/---

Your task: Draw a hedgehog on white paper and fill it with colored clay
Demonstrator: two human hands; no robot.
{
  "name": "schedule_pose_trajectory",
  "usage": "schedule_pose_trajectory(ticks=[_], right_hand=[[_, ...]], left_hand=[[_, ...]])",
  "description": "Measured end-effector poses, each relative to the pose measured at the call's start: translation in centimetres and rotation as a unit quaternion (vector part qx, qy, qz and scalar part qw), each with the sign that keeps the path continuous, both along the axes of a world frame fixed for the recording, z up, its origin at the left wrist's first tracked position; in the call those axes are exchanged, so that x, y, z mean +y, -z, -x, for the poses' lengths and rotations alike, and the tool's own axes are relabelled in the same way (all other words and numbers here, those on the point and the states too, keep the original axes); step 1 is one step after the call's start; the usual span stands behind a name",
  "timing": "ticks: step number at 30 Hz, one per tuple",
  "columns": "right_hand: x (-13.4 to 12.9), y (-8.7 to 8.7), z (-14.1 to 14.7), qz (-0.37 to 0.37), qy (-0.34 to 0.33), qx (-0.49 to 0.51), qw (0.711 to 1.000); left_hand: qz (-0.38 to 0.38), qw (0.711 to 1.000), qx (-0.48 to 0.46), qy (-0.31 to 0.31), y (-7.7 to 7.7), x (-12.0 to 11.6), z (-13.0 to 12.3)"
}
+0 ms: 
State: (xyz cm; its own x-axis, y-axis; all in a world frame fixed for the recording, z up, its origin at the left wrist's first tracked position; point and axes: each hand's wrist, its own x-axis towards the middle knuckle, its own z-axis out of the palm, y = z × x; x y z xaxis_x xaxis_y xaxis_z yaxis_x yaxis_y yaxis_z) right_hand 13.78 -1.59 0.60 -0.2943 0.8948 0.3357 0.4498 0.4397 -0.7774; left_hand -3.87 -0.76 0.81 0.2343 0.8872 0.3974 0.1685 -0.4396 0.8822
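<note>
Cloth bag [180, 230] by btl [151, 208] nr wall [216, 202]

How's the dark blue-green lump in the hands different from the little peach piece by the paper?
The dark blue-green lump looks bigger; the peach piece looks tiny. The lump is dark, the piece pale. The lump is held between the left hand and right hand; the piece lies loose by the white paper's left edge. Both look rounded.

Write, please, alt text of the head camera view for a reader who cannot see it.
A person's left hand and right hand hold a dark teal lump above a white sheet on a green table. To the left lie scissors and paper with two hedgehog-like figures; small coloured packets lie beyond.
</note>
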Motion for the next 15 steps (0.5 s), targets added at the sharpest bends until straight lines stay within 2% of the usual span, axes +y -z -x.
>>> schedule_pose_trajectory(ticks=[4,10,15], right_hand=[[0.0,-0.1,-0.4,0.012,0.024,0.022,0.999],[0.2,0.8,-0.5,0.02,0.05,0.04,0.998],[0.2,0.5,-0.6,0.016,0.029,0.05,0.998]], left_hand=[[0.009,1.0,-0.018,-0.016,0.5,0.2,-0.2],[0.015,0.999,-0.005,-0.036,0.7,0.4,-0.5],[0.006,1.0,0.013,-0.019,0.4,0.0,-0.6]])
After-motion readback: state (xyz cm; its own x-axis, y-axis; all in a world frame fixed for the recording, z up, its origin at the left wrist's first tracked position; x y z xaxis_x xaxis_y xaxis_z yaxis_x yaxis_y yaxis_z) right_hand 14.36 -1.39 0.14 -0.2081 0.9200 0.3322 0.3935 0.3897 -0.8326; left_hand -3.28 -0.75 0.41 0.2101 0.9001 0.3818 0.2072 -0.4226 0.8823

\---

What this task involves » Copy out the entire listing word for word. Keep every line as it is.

Answer area »
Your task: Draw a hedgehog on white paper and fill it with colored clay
Demonstrator: two human hands; no robot.
{
  "name": "schedule_pose_trajectory",
  "usage": "schedule_pose_trajectory(ticks=[_], right_hand=[[_, ...]], left_hand=[[_, ...]])",
  "description": "Measured end-effector poses, each relative to the pose measured at the call's start: translation in centimetres and rotation as a unit quaternion (vector part qx, qy, qz and scalar part qw), each with the sign that keeps the path continuous, both along the axes of a world frame fixed for the recording, z up, its origin at the left wrist's first tracked position; in the call those axes are exchanged, so that x, y, z mean +y, -z, -x, for the poses' lengths and rotations alike, and the tool's own axes are relabelled in the same way (all other words and numbers here, those on the point and the states too, keep the original axes); step 1 is one step after the call's start; the usual span stands behind a name",
  "timing": "ticks: step number at 30 Hz, one per tuple",
  "columns": "right_hand: x (-13.4 to 12.9), y (-8.7 to 8.7), z (-14.1 to 14.7), qz (-0.37 to 0.37), qy (-0.34 to 0.33), qx (-0.49 to 0.51), qw (0.711 to 1.000); left_hand: qz (-0.38 to 0.38), qw (0.711 to 1.000), qx (-0.48 to 0.46), qy (-0.31 to 0.31), y (-7.7 to 7.7), x (-12.0 to 11.6), z (-13.0 to 12.3)"
}
+0 ms: 
State: (xyz cm; its own x-axis, y-axis; all in a world frame fixed for the recording, z up, its origin at the left wrist's first tracked position; point and axes: each hand's wrist, its own x-axis towards the middle knuckle, its own z-axis out of the palm, y = z × x; x y z xaxis_x xaxis_y xaxis_z yaxis_x yaxis_y yaxis_z) right_hand 13.78 -1.59 0.60 -0.2943 0.8948 0.3357 0.4498 0.4397 -0.7774; left_hand -3.87 -0.76 0.81 0.2343 0.8872 0.3974 0.1685 -0.4396 0.8822
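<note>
Cloth bag [180, 230] by btl [151, 208] nr wall [216, 202]

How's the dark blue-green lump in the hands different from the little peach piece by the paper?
The dark blue-green lump looks bigger; the peach piece looks tiny. The lump is dark, the piece pale. The lump is held between the left hand and right hand; the piece lies loose by the white paper's left edge. Both look rounded.

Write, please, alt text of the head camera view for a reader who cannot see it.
A person's left hand and right hand hold a dark teal lump above a white sheet on a green table. To the left lie scissors and paper with two hedgehog-like figures; small coloured packets lie beyond.
</note>
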Motion for the next 15 steps (0.5 s), targets added at the sharpest bends until straight lines stay within 2% of the usual span, axes +y -z -x.
>>> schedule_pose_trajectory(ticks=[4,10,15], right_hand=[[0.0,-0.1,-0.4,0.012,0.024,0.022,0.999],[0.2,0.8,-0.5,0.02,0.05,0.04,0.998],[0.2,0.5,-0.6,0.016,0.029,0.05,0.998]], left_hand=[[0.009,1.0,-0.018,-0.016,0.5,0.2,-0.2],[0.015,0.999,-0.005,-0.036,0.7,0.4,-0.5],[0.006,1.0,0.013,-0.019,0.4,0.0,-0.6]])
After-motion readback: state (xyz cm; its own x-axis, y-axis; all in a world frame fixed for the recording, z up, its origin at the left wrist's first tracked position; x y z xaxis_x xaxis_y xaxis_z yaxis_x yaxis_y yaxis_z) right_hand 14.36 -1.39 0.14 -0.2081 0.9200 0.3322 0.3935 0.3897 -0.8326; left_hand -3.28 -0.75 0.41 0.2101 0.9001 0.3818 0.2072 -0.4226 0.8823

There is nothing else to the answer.